On Sunday, I pulled out the piece I’d been avoiding all week: the brand’s trousers. As the item least aligned with my own personal style (I’m more of a ripped jeans or dress kind of gal), I felt a bit intimidated by these structured bottoms and unsure of how to best wear them. As with most other Les Six collection pieces, however, these were no basic trousers. With a cropped hem and an elasticized waist, the tailored style was far more approachable than most. I ultimately combined them with the very first item I’d tried—the mock neck—and found them to be a lot easier to wear than I had expected. In fact, I began to dream up other ways I would wear them if I had another week to test.
After a week of capsule collection dressing, I think I found a happy medium between minimalism and maximalism. While I’ll likely never be a true minimalist (I did find myself scheming as to how to zhuzh things up with some color and jewelry near the end) I felt downright silly that I had a closet full of clothes with almost none of the cornerstones Taylor had identified in any good wardrobe.
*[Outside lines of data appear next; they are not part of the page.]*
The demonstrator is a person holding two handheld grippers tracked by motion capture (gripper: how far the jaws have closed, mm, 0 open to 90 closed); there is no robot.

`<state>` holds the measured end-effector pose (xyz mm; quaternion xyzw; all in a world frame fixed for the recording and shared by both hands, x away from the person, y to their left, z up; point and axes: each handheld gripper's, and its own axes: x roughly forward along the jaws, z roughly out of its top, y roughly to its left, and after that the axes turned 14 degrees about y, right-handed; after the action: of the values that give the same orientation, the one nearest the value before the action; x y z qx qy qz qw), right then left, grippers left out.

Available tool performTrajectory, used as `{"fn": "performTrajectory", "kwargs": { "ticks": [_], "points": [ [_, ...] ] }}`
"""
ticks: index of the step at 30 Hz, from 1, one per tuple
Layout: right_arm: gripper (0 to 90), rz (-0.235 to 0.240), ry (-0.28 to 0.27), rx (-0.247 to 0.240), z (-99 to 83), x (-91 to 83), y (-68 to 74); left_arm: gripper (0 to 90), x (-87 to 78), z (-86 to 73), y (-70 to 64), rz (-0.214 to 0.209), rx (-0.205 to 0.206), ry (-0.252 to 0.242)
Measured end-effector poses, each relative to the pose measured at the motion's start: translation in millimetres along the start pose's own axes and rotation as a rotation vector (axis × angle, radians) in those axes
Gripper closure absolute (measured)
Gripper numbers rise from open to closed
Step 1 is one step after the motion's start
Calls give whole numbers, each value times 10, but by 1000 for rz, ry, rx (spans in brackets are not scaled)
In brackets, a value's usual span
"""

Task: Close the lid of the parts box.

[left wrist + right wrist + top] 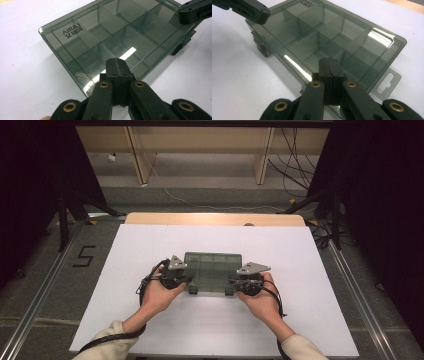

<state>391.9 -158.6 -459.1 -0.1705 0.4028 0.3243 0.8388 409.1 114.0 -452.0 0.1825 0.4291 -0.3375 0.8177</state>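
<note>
Both hands hold grippers at the near edge of a smoky compartment box [213, 271]. Left gripper [117, 65] and right gripper [329, 65] each have jaws pressed together, tips over the lid.

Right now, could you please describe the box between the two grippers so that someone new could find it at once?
On the white table top, look near the middle, just ahead of the person's two hands. There lies a flat, smoky-grey see-through organiser box with its lid down, between the left gripper and the right gripper. Its inner dividers, the AIRAJ lettering on the lid and the hang tab set it apart.
</note>
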Motion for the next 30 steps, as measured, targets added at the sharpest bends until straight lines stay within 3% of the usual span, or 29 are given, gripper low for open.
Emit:
{"fn": "performTrajectory", "kwargs": {
  "ticks": [1, 2, 5, 6, 8, 12, 14, 18, 19, 20, 23, 25, 30],
  "points": [
    [900, 2, 0, 10, -1, -2, 14, 895, 9, -11, -28, -17, -31, -12],
    [900, 0, -1, 4, -6, 0, 17, 894, -4, -17, -16, -20, -9, 8],
    [897, -4, -11, 10, -17, -2, 16, 850, -7, -29, -19, -3, -14, -10],
    [862, 2, -13, 17, -21, -11, 21, 815, -14, -38, -8, -6, 4, -12],
    [802, 6, -32, 20, -34, -34, 23, 719, -49, -67, -37, -11, -12, -64],
    [657, 12, -104, -3, -62, -147, -4, 444, -178, -108, -57, 10, 32, -127],
    [576, 19, -146, 3, -83, -214, -16, 278, -256, -127, -66, 9, 35, -142],
    [404, 48, -186, 9, -145, -329, -22, 98, -327, -185, -95, 3, 24, -185],
    [364, 69, -221, 14, -162, -339, -17, 50, -367, -246, -107, 3, 21, -193],
    [327, 52, -217, 9, -187, -389, -17, 8, -386, -280, -108, 11, 23, -192],
    [269, 56, -248, 9, -255, -474, -16, 0, -415, -350, -113, 2, 15, -217],
    [241, 50, -251, 13, -309, -525, -15, 0, -471, -408, -101, 24, 34, -208],
    [227, 56, -270, 22, -426, -584, 8, 0, -566, -508, -104, 8, 10, -237]
  ]
}}
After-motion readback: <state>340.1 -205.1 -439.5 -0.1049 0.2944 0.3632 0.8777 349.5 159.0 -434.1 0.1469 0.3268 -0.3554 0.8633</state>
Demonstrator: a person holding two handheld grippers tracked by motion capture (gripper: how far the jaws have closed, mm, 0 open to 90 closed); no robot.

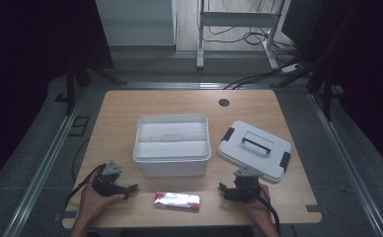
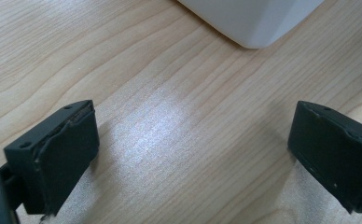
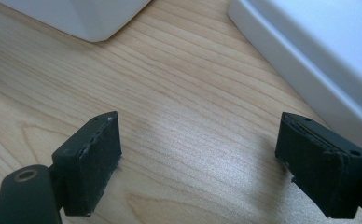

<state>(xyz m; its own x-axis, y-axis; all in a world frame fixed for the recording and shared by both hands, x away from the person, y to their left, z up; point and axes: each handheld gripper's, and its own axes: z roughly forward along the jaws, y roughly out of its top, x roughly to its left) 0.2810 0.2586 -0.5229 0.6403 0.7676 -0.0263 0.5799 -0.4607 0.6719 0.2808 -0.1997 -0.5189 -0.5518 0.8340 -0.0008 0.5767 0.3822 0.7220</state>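
Red-and-white packet (image 1: 176, 201) flat on table (image 1: 189, 101) near front edge, long axis left-right, just in front of open white box (image 1: 172, 144). Lies between left gripper (image 1: 130, 188) and right gripper (image 1: 222, 187), touching neither. Both jaw pairs spread wide, empty. Lid (image 1: 254, 150) right of box.

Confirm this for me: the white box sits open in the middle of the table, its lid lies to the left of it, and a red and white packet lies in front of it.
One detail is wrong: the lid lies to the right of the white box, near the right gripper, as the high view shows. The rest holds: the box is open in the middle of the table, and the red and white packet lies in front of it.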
How had I gone 36 years without a basic button-down? The perfect pair of trousers? A versatile shell for layering? Leggings that didn’t feel like they were going to rip at any possible second? Or even a good turtleneck? It was immediately clear to me that, for all of my pizzazz, I had truly been missing out on these foundational pieces, which were far from boring, if only I had given them a chance.
That said, I do think Ouisa’s quality, draping and fit go beyond your average “basics.” Nearly everything, sans for the blazer, fit effortlessly, without needing to be tugged or pulled. While their straightforward aesthetic didn’t blow me away at first sight in the same way something flashy, like a fringe coat or a leopard-print skirt, might, they looked plenty chic and cultured once I put them on. They were easy to move in, and the quality was undeniable—in fact, the only real downside to these pieces was the high price tag.
Would I have experienced the same sophisticated feeling that I did while wearing the line’s button-down with a $20 Amazon knock-off? Maybe, but I have a sneaking suspicion the answer is no—Taylor’s stylist-first approach to design makes these particularly pieces truly effortless. “I’m considering the everyday living of the person who is working with [them],” she explains of the design process. The result? That same je ne sais quoi you always hear tell of when it comes to French fashion. “The draping of the fabrics makes [the items] look tailored from afar,” she quips. “They [don’t have] a very stiff, restrictive feel. You can sit on the couch with your Zoom call [in them].” (A fact I can 100 percent confirm.)
All in all, it was that winning combination of not only having the right basics on hand, but high-quality versions of them, that allowed me to unlock that capsule-based, uniform mindset—or at least, my own version of it.
“It’s a process,” Taylor says. “It’s truly freeing.” Hear, hear.